Research involving human subjects generally requires voluntary participation and signed consent from participants granting researchers permission to use their biological and/or health data [1,2,3]. To facilitate this process, researchers are required to provide detailed and transparent information about their research in a format that allows eligible participants to make informed decisions about whether to volunteer to participate in the research [3,4,5,6]. The informed consent process has frequently been criticised for not being participant-centred but rather more focused on meeting legal and regulatory requirements resulting in consent forms which use complex technical terms which lay persons cannot understand—especially those in vulnerable populations with limited health literacy [3,4,5]. There is therefore a need to improve the informed consent process by using consent documents that are straightforward and use easy-to-understand language to ensure that participants give truly informed consent [3, 4, 7].

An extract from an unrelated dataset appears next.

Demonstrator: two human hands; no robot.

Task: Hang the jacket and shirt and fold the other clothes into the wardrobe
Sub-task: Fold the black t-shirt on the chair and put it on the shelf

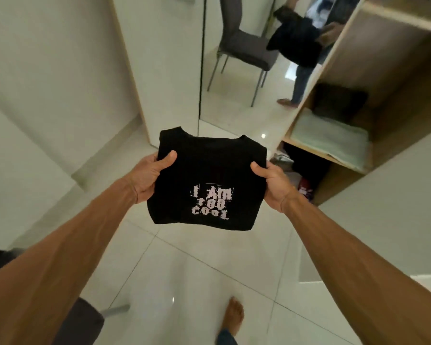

It is common practice to capture consent information on paper and store those hard copies, and while this has its advantages, it presents issues such as long-term storage requirements and inefficient retrieval of consent forms for reference or future use [7,8,9]. In addition, for tiered informed consent where participants answer a variety of questions about allowed data or specimen use, paper-based consents are inefficient and impractical for determining whose data or which specific data elements have consent for onward sharing, meta-analyses or sharing in aggregated form . Participants may also express a variety of preferences for future contact and/or feedback of findings from the research programme. While it is possible to transcribe this information from hard copies into electronic format, this is time-consuming and prone to data capture error, which might lead to unacceptable transgression of participants’ choices about how their data and specimens might be used . There have been calls to move to electronic capture of the consent process (e-consent) as a way of addressing these issues [7, 8, 10, 11]. However, there has been slow uptake of e-consent because of technical, legislative, and regulatory barriers to setting up and implementing e-consent platforms. These include concerns about data security, legal validity of electronic signatures, and initial development costs [8, 9, 11, 12].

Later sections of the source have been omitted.